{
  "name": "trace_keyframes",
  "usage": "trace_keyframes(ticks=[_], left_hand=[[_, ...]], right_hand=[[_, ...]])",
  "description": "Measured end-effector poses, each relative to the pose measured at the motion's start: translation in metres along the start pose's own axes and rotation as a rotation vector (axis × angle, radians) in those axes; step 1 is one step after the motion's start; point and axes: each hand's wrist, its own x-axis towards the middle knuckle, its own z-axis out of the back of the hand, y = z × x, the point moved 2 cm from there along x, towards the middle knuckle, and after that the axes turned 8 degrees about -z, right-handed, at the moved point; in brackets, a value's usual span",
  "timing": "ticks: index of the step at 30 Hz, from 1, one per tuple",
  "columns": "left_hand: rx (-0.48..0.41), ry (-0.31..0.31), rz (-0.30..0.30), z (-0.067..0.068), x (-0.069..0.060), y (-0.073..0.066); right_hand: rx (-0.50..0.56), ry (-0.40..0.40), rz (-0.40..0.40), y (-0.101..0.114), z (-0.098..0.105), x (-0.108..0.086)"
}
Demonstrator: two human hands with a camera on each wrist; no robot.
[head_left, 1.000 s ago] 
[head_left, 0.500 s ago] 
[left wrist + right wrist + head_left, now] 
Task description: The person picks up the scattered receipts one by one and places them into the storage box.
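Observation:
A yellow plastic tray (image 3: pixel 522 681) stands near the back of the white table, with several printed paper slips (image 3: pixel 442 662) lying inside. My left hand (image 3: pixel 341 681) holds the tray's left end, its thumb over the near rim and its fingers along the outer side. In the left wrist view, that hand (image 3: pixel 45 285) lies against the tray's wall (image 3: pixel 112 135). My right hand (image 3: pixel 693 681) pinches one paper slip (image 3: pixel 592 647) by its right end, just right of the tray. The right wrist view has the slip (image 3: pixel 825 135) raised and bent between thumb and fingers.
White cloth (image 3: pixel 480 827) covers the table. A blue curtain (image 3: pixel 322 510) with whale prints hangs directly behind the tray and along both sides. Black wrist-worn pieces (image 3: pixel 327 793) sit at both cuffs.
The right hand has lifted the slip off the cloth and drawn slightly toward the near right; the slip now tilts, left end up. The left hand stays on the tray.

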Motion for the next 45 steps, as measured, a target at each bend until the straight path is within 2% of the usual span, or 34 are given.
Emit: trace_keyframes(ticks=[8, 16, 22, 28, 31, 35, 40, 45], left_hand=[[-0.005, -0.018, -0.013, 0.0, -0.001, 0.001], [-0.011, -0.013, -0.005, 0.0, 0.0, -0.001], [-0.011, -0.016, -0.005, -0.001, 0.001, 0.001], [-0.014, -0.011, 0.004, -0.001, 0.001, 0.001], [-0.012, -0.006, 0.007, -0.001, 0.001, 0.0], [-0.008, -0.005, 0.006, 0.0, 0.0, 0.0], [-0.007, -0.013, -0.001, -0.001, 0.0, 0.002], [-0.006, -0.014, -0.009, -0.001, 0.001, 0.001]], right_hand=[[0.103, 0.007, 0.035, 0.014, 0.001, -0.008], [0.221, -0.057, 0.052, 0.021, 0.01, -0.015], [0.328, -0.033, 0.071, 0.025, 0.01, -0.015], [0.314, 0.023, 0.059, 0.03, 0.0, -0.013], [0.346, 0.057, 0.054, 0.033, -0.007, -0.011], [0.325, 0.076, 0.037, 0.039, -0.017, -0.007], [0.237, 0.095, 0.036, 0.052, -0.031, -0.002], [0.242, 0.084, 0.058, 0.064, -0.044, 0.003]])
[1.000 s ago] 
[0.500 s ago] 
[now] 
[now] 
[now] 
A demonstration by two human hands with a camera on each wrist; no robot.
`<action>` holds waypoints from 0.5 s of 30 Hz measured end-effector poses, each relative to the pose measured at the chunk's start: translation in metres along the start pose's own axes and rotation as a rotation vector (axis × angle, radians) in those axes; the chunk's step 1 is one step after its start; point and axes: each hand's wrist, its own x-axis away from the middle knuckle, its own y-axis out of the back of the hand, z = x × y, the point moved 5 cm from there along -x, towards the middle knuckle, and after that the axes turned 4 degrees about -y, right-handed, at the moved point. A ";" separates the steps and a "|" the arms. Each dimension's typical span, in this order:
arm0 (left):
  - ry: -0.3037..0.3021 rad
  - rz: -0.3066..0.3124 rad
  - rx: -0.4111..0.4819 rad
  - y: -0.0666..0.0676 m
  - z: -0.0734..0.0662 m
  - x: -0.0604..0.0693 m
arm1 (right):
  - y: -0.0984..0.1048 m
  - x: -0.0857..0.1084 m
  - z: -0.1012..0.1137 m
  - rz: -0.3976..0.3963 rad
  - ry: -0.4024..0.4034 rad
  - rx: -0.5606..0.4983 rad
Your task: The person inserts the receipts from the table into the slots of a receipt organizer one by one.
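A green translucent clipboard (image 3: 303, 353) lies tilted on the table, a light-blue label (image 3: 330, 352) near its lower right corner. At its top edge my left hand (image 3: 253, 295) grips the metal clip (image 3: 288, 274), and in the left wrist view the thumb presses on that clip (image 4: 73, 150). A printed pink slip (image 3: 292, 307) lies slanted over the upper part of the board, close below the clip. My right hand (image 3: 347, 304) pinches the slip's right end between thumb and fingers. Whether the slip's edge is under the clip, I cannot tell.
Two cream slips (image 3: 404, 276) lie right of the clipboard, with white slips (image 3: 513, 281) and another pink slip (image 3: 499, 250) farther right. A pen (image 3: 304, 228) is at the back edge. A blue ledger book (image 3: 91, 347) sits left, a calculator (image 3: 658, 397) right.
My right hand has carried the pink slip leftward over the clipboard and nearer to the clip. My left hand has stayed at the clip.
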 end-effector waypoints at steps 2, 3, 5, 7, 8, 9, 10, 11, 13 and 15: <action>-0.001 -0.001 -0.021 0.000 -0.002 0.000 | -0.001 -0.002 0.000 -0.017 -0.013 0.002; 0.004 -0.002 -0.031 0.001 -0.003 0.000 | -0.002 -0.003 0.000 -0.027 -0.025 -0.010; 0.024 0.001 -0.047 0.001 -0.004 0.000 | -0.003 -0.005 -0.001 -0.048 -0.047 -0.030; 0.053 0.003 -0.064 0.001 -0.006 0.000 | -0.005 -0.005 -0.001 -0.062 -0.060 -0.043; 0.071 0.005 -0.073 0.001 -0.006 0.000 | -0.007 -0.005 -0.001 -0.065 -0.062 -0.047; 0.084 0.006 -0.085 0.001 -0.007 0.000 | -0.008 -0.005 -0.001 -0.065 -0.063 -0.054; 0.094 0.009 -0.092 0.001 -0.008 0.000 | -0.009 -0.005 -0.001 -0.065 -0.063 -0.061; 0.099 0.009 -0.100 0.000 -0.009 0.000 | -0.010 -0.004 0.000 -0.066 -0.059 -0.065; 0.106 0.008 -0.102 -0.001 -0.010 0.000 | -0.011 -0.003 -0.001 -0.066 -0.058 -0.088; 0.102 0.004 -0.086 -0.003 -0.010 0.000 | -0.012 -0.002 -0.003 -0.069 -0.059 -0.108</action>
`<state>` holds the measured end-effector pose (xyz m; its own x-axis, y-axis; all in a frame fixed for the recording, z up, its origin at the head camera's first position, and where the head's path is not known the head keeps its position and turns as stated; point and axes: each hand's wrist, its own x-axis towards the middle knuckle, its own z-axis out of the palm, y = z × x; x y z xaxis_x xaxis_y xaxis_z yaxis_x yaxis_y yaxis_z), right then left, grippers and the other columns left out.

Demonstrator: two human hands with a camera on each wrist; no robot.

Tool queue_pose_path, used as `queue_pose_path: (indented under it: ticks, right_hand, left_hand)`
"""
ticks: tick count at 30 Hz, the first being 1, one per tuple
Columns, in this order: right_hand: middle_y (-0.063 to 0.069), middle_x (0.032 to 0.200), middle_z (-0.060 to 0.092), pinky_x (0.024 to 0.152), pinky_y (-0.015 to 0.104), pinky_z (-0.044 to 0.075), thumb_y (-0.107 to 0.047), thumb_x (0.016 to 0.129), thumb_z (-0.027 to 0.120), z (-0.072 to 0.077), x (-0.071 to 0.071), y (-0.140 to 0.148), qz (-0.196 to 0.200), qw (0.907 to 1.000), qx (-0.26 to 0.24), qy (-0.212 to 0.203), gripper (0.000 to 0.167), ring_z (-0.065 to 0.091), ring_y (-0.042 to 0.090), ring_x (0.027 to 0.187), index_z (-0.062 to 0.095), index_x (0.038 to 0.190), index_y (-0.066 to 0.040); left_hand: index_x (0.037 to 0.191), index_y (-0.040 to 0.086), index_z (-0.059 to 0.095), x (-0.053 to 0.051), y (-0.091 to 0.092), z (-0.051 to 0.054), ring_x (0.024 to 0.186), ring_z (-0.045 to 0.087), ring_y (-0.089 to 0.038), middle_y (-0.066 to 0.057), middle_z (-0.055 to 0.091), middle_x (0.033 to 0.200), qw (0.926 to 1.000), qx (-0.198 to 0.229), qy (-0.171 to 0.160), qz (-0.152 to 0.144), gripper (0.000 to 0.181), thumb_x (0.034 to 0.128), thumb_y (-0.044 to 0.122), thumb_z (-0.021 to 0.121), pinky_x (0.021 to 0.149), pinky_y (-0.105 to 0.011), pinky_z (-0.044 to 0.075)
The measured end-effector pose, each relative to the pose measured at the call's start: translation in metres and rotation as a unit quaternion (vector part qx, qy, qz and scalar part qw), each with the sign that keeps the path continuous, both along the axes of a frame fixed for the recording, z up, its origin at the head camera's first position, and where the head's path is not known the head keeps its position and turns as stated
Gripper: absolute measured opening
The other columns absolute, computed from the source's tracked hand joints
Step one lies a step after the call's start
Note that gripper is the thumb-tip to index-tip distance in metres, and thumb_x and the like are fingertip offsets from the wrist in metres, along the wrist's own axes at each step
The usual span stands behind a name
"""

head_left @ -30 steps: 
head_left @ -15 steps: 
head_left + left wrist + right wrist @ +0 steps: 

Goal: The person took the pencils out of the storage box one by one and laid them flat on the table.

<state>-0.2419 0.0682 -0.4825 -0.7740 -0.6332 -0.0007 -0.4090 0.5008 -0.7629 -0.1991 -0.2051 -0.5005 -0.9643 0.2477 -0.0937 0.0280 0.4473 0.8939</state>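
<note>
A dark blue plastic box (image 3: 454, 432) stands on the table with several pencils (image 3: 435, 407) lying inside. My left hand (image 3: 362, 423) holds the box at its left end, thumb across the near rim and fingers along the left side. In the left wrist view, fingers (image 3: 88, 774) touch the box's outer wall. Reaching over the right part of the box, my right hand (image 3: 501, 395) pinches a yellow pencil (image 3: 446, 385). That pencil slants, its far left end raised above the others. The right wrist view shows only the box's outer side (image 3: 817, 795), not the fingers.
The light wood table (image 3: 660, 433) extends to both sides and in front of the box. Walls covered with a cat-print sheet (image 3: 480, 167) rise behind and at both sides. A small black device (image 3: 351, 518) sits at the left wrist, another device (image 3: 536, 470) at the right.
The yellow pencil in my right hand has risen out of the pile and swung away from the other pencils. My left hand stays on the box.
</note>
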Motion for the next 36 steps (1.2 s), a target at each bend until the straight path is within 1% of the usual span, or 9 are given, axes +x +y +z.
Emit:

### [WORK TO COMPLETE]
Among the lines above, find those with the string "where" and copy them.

### [RESULT FOR THIS EXERCISE]
`<state>` holds the measured end-effector pose (xyz m; its own x-axis, y-axis; all in a frame fixed for the recording, z up, its origin at the head camera's first position, and where the head's path is not known the head keeps its position and turns as stated; point and axes: each hand's wrist, its own x-axis towards the middle knuckle, its own z-axis out of the palm, y = z × x; x y z xaxis_x xaxis_y xaxis_z yaxis_x yaxis_y yaxis_z), right then left, grippers and the other columns left out.
The measured end-effector pose, each relative to the pose measured at the call's start: translation in metres and rotation as a unit quaternion (vector part qx, qy, qz and scalar part qw), each with the sign that keeps the path continuous, both along the axes of a frame fixed for the recording, z up, its origin at the head camera's first position, and where the head's path is not known the head keeps its position and turns as stated

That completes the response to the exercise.